After mentioning the challenges, it is only fair to mention the substantial amount of benefits of being on the interdisciplinary path. In one of the articles we reviewed this semester, called The Benefits and Challenges of Interdisciplinary, Misiewicz outlines the problems facing specialized education, and discusses the benefits and challenges of interdisciplinary studies in education and in the workplace. This article states that “over the past few decades, with the advent of the technological revolution, the negative consequences of a specialized education are becoming more apparent, demonstrating that graduates need more than one kind of skill if they want to compete in todays’ job market.” Luckily for me, my major of Patient Advocacy combines many branches including communication studies, nursing, psychology, social work, and health and human performance. Therefore, I have developed a wide variety of skills that make me look more desirable for employers. In addition, pursuing interdisciplinary studies versus a single degree, has allowed me to challenge myself with different perspectives of a handful of different disciplines. As the article states, “by challenging themselves with a variety of educational experiences, interdisciplinary students become better critical thinkers, gain more self-awareness, and grow more confident in the way their brains work and who they are as people.” Overall, this type of program is going to help me look more flexible compared to if I studied a single degree, which is going to look great for employers and help me in the long run with my career. Not only is this concept related to my future plans and career, but it also highlights why interdisciplinarity matters to universities and the world as a whole.

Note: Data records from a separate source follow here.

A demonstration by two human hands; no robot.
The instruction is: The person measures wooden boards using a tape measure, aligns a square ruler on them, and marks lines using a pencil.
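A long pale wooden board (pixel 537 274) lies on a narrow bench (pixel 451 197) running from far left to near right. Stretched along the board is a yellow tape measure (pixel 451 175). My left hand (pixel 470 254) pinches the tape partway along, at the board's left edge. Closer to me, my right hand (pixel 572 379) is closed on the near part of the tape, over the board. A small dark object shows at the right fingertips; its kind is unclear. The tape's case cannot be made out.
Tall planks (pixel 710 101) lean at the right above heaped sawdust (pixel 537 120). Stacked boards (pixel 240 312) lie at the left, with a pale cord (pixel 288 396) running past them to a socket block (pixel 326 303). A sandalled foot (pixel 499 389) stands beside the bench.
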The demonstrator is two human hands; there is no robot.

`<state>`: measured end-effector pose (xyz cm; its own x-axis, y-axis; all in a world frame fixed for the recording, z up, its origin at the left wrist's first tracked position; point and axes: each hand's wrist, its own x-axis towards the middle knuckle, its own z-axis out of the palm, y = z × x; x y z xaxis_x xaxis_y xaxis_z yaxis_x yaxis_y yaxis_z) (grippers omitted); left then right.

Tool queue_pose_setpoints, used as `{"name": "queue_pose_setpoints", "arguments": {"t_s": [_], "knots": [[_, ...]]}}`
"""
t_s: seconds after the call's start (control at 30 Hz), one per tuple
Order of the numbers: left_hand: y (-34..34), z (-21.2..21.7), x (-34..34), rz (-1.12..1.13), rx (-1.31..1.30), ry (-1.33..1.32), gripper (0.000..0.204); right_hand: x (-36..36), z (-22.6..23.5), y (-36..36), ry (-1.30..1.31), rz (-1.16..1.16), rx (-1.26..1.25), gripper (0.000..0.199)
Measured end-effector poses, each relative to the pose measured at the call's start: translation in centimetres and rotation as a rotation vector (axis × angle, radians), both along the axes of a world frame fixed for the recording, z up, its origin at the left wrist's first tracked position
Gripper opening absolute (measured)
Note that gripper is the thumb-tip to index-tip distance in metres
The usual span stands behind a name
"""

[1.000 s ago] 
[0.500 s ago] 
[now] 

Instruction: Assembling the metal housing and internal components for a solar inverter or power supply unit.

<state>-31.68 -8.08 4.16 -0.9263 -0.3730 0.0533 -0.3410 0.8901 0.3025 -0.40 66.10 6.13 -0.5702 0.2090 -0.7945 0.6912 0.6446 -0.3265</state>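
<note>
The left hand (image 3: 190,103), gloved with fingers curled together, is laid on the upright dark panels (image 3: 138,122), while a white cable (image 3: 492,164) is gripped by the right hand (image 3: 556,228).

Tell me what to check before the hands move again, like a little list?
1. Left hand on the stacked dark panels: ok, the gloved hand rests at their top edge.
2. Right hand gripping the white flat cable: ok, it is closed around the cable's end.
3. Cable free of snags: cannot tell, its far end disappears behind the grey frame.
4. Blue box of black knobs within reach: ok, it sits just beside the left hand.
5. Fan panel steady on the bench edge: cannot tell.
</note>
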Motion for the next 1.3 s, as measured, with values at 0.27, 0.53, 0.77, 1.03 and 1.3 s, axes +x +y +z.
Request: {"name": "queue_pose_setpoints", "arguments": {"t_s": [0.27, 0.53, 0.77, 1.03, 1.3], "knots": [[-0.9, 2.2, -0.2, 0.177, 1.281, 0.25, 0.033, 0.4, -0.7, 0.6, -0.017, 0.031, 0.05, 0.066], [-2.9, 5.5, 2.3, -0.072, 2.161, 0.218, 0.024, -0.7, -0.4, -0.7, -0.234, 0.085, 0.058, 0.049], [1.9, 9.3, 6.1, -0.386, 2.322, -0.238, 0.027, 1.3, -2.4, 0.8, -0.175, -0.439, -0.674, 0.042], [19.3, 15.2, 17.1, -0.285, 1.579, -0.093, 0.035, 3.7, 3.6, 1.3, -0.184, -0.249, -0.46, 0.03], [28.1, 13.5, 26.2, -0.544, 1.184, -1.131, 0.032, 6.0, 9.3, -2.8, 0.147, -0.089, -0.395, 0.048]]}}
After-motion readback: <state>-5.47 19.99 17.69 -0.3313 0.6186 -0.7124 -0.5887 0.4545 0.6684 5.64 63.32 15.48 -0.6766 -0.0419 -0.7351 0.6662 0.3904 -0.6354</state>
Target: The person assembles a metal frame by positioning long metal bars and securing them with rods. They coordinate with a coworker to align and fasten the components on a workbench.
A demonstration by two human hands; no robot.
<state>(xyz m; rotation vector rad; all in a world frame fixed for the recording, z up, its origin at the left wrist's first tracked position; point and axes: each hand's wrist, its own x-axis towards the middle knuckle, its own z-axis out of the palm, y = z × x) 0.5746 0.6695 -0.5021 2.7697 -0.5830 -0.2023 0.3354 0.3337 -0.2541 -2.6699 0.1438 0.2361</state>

Thinking about my future, as well as the future of IDS at Plymouth State and beyond, I have high hopes. For one, I am hoping that this IDS path that I have chosen will make me a well-rounded individual and allow me to have a better understanding of my career as a Patient Advocate. In addition, I hope that all of the skills that I have developed will help me in masters’ school, since I plan on pursuing a Social Work degree so that I can eventually practice as a hospice and palliative social worker or wherever else my heart takes me. I hope that the Plymouth State IDS program continues to thrive and assist students in finding their place in the world, like it did for me. Lastly, I hope that the world starts to become more interdisciplinary in nature, that people will become more aware of the benefits and be more accepting and open minded. If the world had a more interdisciplinary view, I believe that there would be less problems and we would be able to combat many of the pressing issues we face today.